Python "developers" are sure dumb as fuck, as one expected.
>O(N^2)
>O(N^4)

It's so dumb I can't even laughing.
Don't they even know what Big O is about?

Best answer here, O(1):

def count_positives_sum_negatives(arr):
raise WrongAbstractionError();

all three of them are O(N) you fucking retards.

2N is still N, 4N is still N.

First one iterates over the array only once, so is preferred. Arguably should just use an else clause instead of two separate if statements. If the number in the array is 0, neg will not change, since 0 is added.

These

>arr
It's called list you un-pythonic scum

def count_positives_sum_negatives(arr):
pos, neg = 0, 0

for x in arr:
pos += x > 0
neg += x if x < 0 else 0

return [pos, neg]

first or last, middle one is just clusterfuck on readability.

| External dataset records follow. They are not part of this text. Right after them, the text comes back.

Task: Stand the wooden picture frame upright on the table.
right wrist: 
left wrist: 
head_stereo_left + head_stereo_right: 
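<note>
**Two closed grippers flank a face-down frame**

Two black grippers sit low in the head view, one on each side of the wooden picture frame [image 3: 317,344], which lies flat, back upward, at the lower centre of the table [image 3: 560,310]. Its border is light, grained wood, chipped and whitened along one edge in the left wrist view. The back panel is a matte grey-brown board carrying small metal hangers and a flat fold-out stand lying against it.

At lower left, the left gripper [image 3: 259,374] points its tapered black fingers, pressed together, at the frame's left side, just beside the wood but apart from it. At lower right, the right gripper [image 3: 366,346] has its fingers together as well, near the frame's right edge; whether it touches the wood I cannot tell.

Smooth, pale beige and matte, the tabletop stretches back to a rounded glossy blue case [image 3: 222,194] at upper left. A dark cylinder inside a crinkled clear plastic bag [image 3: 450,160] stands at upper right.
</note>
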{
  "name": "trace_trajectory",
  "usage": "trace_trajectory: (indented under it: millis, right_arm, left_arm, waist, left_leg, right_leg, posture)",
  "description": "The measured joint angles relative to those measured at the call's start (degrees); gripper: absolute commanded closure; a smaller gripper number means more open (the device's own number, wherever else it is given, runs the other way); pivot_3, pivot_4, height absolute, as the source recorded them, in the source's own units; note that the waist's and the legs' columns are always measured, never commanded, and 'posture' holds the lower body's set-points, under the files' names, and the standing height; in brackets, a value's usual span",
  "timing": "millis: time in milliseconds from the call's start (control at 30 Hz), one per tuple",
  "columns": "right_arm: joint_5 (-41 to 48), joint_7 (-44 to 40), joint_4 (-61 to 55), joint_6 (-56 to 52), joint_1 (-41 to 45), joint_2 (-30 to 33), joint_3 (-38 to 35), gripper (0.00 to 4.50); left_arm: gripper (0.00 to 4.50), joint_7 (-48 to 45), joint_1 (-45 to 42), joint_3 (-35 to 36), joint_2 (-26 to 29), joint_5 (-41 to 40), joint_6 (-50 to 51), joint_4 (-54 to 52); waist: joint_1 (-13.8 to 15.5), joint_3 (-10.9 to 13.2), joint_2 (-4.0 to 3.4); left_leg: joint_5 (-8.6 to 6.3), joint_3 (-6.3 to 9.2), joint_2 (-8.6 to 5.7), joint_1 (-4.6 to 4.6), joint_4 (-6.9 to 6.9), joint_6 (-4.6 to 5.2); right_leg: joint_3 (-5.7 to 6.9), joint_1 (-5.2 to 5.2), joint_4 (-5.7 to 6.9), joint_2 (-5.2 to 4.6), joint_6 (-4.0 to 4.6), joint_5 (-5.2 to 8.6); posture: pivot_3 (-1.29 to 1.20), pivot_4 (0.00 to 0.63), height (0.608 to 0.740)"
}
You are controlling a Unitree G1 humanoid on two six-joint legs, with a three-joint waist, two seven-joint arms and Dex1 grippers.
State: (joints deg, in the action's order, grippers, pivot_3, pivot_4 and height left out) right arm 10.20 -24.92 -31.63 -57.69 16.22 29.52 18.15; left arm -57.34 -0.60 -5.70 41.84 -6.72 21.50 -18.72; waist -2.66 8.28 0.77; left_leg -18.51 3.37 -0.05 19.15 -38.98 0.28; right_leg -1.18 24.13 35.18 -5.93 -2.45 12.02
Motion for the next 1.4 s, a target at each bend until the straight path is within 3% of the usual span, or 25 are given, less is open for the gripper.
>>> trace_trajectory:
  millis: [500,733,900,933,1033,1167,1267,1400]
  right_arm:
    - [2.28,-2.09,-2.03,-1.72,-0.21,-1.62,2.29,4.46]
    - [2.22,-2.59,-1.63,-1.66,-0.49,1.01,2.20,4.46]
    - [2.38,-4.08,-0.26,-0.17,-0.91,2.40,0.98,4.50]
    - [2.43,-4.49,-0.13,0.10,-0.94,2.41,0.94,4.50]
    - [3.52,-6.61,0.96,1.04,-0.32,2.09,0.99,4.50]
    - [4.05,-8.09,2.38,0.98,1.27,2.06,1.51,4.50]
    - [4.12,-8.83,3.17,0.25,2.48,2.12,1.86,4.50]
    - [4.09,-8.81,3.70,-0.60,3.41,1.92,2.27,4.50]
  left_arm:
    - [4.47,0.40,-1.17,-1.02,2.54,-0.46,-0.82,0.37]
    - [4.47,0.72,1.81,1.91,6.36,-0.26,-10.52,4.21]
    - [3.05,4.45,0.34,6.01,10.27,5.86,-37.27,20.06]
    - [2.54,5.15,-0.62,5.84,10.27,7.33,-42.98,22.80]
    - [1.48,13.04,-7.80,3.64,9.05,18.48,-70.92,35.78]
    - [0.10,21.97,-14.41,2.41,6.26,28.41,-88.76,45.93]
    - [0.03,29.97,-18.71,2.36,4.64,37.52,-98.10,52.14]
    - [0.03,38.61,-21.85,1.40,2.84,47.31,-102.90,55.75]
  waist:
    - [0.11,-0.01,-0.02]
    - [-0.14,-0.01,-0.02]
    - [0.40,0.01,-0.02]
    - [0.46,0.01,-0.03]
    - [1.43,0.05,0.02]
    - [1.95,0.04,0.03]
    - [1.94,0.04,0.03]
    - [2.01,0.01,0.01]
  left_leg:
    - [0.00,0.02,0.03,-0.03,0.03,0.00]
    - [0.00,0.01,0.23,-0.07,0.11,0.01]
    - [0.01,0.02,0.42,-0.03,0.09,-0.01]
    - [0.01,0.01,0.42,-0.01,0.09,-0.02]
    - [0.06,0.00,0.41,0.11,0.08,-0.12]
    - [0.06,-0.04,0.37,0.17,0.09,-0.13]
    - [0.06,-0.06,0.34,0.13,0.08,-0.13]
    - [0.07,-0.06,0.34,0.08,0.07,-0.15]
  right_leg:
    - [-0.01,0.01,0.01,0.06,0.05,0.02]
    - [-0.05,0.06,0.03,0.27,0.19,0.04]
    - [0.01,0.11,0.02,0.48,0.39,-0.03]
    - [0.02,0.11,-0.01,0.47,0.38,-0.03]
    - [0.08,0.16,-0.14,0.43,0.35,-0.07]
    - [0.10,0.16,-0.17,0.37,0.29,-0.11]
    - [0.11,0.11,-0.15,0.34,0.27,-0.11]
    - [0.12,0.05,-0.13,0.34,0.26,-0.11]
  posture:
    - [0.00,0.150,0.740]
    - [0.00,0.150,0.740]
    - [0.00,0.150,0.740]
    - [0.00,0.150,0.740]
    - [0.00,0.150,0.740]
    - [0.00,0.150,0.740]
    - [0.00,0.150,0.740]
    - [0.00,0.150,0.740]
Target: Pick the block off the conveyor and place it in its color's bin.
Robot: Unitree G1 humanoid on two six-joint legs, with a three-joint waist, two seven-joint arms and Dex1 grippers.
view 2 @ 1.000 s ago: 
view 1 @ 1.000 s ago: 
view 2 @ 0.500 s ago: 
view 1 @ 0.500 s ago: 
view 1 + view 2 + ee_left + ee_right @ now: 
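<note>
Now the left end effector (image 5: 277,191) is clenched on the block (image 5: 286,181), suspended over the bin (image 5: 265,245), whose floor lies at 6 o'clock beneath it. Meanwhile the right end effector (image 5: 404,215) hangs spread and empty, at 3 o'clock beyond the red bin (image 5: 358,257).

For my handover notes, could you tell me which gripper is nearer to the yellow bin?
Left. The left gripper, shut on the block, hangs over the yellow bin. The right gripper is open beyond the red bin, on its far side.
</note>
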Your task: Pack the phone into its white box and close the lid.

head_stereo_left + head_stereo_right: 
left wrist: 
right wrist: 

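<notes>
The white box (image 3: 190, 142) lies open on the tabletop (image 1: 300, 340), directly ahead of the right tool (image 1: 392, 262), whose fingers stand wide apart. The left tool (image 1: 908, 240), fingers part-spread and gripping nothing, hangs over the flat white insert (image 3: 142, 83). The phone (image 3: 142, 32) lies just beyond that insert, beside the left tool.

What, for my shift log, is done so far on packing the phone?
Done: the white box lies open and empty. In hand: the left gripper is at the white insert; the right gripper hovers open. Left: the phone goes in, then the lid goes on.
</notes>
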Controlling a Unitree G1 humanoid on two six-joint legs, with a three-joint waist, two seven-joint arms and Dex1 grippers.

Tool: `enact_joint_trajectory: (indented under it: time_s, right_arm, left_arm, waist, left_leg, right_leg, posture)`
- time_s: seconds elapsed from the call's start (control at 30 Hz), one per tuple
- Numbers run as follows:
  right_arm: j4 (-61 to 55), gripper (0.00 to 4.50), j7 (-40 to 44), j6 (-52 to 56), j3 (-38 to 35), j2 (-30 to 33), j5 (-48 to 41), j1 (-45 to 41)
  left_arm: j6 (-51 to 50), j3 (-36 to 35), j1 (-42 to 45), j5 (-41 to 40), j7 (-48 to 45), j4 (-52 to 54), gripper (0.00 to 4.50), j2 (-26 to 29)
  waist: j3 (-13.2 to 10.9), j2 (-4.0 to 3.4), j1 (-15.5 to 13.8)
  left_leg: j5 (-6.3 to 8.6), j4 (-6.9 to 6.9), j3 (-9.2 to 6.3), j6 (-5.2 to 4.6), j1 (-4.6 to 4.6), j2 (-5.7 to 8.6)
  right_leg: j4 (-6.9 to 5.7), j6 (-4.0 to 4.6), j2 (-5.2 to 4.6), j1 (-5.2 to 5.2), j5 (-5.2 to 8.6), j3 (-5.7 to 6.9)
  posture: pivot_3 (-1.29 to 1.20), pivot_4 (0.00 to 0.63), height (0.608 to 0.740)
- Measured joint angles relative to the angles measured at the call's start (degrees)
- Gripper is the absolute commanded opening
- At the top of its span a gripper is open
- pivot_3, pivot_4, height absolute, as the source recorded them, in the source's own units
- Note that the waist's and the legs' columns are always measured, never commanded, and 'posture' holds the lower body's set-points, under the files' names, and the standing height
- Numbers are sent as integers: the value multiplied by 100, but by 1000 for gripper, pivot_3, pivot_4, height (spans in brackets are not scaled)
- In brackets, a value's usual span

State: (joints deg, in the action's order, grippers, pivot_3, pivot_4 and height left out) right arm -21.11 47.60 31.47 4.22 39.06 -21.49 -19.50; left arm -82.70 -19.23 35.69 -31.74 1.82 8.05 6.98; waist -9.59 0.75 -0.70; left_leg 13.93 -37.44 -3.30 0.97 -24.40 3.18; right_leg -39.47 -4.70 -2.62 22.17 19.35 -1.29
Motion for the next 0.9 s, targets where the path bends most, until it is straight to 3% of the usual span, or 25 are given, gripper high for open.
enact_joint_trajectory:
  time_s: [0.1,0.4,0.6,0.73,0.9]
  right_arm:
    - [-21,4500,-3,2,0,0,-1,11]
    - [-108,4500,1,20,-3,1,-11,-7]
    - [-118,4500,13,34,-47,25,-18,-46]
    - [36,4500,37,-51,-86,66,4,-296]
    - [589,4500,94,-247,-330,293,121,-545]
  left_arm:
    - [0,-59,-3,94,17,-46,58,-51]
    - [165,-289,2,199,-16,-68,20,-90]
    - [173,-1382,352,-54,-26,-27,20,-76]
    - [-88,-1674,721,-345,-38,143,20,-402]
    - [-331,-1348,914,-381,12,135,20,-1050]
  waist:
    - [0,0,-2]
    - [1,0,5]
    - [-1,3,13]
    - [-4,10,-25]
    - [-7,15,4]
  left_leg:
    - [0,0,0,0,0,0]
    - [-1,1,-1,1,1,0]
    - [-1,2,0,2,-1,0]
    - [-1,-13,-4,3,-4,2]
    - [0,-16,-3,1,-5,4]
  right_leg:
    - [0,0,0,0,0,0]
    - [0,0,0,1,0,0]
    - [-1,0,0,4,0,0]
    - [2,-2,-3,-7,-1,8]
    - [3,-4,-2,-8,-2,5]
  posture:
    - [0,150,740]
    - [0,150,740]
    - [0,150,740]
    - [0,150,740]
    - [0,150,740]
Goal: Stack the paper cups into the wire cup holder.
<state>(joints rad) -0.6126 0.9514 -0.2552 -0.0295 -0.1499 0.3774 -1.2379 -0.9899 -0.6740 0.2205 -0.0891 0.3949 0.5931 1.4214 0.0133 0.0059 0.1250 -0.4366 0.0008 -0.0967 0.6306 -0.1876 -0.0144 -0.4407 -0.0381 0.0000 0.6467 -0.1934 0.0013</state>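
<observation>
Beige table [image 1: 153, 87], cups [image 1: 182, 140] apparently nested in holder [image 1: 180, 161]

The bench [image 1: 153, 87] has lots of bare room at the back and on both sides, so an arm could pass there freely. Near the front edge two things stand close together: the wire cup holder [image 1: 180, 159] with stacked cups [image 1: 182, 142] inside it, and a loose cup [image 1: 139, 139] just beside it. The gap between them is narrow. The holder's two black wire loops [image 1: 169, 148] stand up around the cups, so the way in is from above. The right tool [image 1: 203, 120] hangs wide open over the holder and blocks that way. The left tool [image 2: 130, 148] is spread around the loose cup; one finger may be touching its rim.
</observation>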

What if arr is a numpy.array ?

>Cнимoк.png

Third one is the clearest, first one is okay, second one is pretty bad

>The second is O(n + n * n)
Where the fuck are you getting the n*n from? There are 2 list comprehensions, each of which is completed in O(n) time. The result is then passed to either the len or sum function. Although sum() itself is computed in O(n) time, you aren't calling sum every time you do the list comprehension, so in effect, sum(list_comprehension) is O(2n), which is of course, just O(n).

All of these are O(n).

Thank you, I thought I was going insane because I couldn't see where the complexity they claim came from. It's all O(n) with varying constants. Ugh.